Regarding the subjects diagnosed as MCI at baseline, the MCIc patients had already presented lower baseline MMSE than MCIs patients, and there were many individual regional volumetric measures in additional to AD-RAI that presented significant difference between the converters vs. non-converters (Table 6). It indicated that there has been widespread greater brain atrophy in multiple brain regions in MCIc than MCIs patients , as illustrated with real cases in Figure 6. Among the regions that presented greater atrophy in MCIc (Table 6), hippocampus, amygdala, temporal lobe and insular have been frequently reported as early biomarkers in differentiating converters vs. non-converters from MCIc [12, 18, 20, 21]. The performance of occipital lobe atrophy in differentiating MCIc from MCIs patients was also reported in a previous study (AUC=0.59) . The enlargement of inferior lateral ventricle has been identified in MCI and AD patients [22, 23] and used in multivariate analysis to differentiate MCIc patients . In the subsequent logistic regressions with cutoff searching, most of these individual regional volumetric measures well differentiated MCIc from MCIs patients, but they still presented inferior performance compared with AD-RAI (with 0.5 as the optimal cutoff) as shown in Table 7 and Figure 2B. Compared with several previous studies that also investigated a single synthetic atrophy index (based on complex AD-like atrophy pattern of multiple brain regions) at baseline for differentiation of at-risk subjects of MCI-to-AD conversion [8, 13, 14], we achieved similar performance (AUC: 0.771 in this study and 0.675~0.770 in previous studies).
Of note, the optimal threshold of AD-RAI for differentiation of converters and non-converters should be explained with caution. In this study, we found that the optimal cutoff of AD-RAI for differentiation of NCc vs. NCs and MCIc vs. MCIs was the same (i.e. 0.5). While this may indicate similar baseline atrophy difference of converters in NC and MCI, further validations are still needed, because the differentiation performance with other cutoffs (e.g. 0.4 for NCc vs. NCs, and 0.6 for MCIc vs. MCIs) did not differ a lot from 0.5. In this regard, it remains a challenge to determine optimal cutoff points for such index , where larger sample size is needed to test the reliability of differentiations with specific cutoffs. Finally, the WMH volume measured at baseline was not significantly different in both comparisons of NCc vs. NCs and MCIc and MCIs, indicating that the vascular factors might not have significant impact on the differentiation of the converters vs. non-converters.
Also, we compared the longitudinal trajectories of these atrophy measures in converters and non-converters. The NCc subjects presented more rapid increase of AD-RAI than NCs subjects (during the second year), while MCIc patients showed similar growth rate of AD-RAI with MCIs patients.
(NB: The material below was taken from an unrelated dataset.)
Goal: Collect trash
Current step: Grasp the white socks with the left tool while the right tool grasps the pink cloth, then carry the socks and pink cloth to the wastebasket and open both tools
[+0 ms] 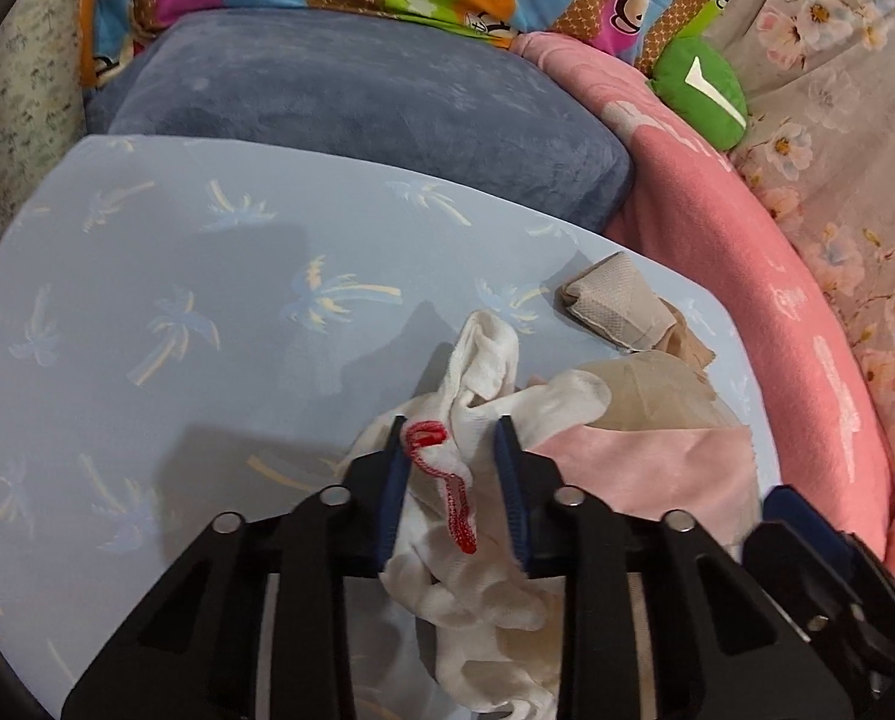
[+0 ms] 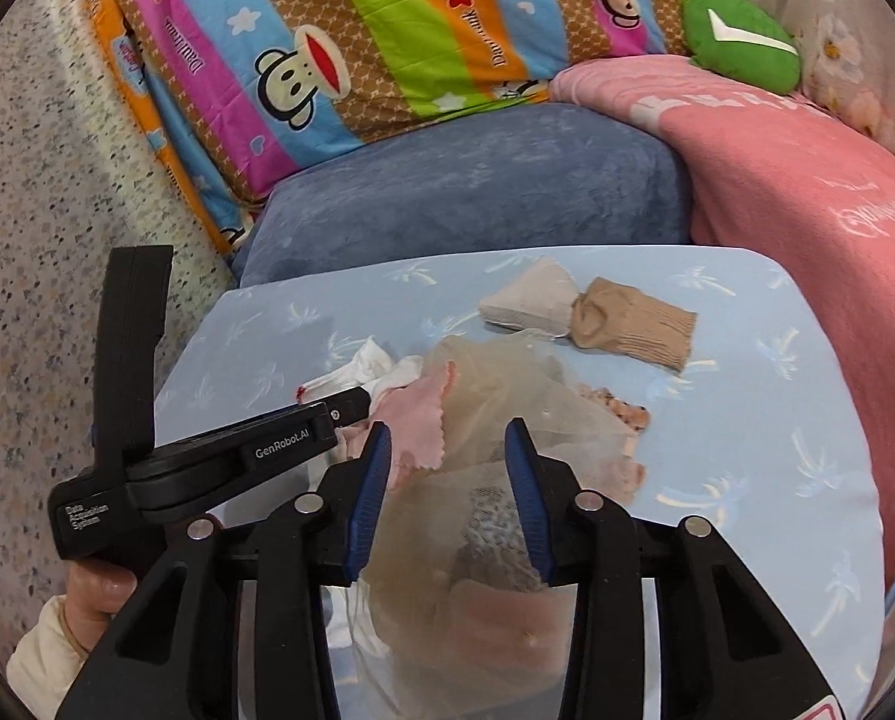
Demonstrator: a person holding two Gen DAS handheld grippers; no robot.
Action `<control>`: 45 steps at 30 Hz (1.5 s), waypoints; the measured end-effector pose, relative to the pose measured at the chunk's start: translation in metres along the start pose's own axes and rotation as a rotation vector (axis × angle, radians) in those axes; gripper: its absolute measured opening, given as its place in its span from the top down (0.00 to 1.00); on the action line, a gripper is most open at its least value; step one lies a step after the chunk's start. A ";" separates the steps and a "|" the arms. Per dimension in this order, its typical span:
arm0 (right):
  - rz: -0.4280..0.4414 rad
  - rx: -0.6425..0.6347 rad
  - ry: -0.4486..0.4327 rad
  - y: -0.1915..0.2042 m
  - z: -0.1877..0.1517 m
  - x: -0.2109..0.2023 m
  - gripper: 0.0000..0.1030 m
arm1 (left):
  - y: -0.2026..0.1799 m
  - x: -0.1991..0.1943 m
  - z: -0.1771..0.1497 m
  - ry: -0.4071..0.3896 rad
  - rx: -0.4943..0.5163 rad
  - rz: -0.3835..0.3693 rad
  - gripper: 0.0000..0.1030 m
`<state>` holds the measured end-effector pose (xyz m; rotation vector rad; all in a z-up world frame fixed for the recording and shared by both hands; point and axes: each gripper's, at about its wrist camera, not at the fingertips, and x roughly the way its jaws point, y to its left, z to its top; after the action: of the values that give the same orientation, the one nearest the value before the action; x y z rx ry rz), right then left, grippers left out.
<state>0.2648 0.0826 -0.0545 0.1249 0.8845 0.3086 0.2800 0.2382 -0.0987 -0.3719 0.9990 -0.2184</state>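
A white sock with red stitching (image 1: 489,360) lies on the light blue palm-print table (image 1: 147,300). My left gripper (image 1: 452,420) is shut on its cuff end, which bunches between the blue pads. From the right wrist, the left gripper (image 2: 351,399) reaches in from the left over the sock (image 2: 369,363). My right gripper (image 2: 449,429) is shut on a translucent beige mesh bag (image 2: 507,384) that fills the gap between its pads. A pink cloth (image 2: 417,420) sits between sock and bag. A tan and grey sock (image 2: 627,324) lies farther back.
A blue-grey cushion (image 1: 357,102) borders the table's far edge, with a pink blanket (image 1: 777,312) to the right. A striped cartoon quilt (image 2: 357,30) and a green plush (image 2: 741,42) sit behind. A person's hand (image 2: 96,594) holds the left gripper.
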 end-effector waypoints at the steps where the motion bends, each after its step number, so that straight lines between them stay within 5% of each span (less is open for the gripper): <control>1: 0.002 -0.005 0.005 0.002 0.000 0.004 0.72 | 0.000 0.000 0.000 0.005 0.001 -0.013 0.86; 3: 0.006 -0.014 0.022 0.005 0.001 0.011 0.88 | 0.000 -0.001 -0.001 0.008 0.003 -0.022 0.90; 6: 0.012 -0.018 0.030 0.007 0.000 0.013 0.99 | -0.001 -0.007 -0.001 0.000 0.007 -0.029 0.91; 15: 0.006 -0.010 -0.058 0.007 0.004 -0.030 0.99 | -0.016 -0.043 0.005 -0.064 0.025 -0.025 0.92; 27: -0.048 0.035 -0.224 -0.021 0.019 -0.135 0.99 | -0.091 -0.107 0.003 -0.176 0.172 -0.060 0.92; 45: -0.215 0.164 -0.364 -0.128 -0.030 -0.280 0.99 | -0.227 -0.125 -0.062 -0.145 0.384 -0.213 0.91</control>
<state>0.1024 -0.1278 0.1038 0.2283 0.5536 0.0085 0.1596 0.0610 0.0597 -0.1397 0.7529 -0.5590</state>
It may indicate that the potential of including AD-RAI of short-term follow-up(s) for a better prediction of progression from NC to MCI. However, as NCc showed more rapid brain atrophy than NCs only at the last visit (two years), the additional contribution of AD-RAI at short-term follow-ups for long-term NC-to-MCI conversion still needs to be validated with larger sample size and more intensive follow-ups. Of note, there were many individual regional volumetric measures that showed greater atrophy rate in MCIc than MCIs patients (Figure 4). In fact, baseline AD-RAI has outperformed these individual regional measures in differentiating MCIc from MCIs, and the more rapid atrophy of these measures generally occurred at the last visit. Therefore, the contribution of evaluating these individual regional volumetric measures to prediction of MCI-to-AD conversion should be further validated in the future as well.
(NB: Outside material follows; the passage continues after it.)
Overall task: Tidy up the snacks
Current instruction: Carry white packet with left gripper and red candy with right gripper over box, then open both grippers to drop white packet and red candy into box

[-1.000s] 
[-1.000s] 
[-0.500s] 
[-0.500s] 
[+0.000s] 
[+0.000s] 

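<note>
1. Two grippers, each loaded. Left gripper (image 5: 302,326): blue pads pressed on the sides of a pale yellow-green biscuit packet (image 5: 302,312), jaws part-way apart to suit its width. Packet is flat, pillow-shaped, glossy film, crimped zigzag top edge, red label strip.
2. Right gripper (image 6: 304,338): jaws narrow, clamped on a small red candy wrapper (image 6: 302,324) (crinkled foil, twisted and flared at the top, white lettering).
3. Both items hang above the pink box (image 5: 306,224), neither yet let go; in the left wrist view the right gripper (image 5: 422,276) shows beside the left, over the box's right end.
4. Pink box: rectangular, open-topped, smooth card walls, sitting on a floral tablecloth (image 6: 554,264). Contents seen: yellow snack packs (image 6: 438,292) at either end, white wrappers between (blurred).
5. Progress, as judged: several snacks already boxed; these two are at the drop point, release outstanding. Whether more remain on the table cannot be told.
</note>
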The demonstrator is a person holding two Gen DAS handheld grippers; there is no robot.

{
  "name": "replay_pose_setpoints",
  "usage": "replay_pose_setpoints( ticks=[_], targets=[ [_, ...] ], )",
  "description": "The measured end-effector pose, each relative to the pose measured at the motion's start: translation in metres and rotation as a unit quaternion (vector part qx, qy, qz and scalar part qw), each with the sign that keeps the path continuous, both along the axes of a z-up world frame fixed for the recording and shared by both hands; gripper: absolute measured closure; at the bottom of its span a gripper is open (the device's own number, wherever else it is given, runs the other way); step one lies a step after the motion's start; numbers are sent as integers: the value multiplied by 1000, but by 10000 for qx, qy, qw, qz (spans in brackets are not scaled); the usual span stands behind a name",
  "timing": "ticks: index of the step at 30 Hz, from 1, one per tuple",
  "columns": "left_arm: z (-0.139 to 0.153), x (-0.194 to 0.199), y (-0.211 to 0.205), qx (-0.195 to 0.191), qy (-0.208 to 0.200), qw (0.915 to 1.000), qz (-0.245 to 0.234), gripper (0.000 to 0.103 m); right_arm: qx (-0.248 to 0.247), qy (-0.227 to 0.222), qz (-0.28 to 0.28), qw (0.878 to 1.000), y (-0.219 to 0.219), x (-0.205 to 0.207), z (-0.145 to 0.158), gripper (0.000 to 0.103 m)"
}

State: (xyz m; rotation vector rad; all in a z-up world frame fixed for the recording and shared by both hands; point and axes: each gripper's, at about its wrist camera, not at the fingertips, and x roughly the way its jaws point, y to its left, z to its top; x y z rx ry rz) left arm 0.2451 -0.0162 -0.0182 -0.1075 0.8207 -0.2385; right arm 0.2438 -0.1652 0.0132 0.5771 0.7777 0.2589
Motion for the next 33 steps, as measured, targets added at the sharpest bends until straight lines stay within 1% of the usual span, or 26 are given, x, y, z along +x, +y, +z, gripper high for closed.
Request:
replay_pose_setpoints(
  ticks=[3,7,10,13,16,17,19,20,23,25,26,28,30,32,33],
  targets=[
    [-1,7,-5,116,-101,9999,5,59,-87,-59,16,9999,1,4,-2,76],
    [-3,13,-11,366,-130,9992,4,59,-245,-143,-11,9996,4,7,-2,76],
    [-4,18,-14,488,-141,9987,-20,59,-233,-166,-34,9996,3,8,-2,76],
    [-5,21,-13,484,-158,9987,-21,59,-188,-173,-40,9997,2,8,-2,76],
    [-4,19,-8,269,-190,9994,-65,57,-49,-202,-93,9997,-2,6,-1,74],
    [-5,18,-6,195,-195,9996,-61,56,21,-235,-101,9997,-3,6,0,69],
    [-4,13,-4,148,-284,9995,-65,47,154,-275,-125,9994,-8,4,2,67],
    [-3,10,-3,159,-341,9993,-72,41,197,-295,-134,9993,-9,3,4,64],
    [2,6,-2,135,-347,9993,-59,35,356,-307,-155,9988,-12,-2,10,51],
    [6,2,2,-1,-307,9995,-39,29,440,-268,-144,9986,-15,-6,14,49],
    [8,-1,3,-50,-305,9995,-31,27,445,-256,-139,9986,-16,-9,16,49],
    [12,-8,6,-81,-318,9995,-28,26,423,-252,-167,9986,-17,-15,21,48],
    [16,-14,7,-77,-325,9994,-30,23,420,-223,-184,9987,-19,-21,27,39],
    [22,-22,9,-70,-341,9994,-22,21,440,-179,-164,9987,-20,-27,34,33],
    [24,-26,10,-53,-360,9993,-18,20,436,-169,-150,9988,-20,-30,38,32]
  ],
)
In addition to the analyses within specific groups (NC or MCI as diagnosed at baseline), we also found significant associations between AD-RAI and well-established AD biomarkers  at baseline (such as Aβ quantified from CSF or F18-AV-45 PET and tau from CSF) in the entire cohort (Table 2). These results indicated the consistency of MRI-based volumetry with early AD biological markers, and this non-invasive MRI-based atrophy index (AD-RAI) might facilitate early screening of general population for the risk of AD-related disease progression. The associations of AD-RAI with other AD biomarkers (e.g. retinal conditions ) may be evaluated in the future when multiple types of AD biomarkers are available. Furthermore, the AD-RAI presented significant associations with deterioration of global cognition and domain cognitive function (Table 3, Supplementary Table 2), which corroborated with our positive findings regarding the potential of AD-RAI in predicting NC-to-MCI conversion and MCI-to-AD conversion. As the domain cognitive functions were only assessed with the components of MoCA, future work should apply a more detailed battery of neuropsychological assessments to explore the potential of AD-RAI in detecting the population at risk of cognitive decline in specific domains.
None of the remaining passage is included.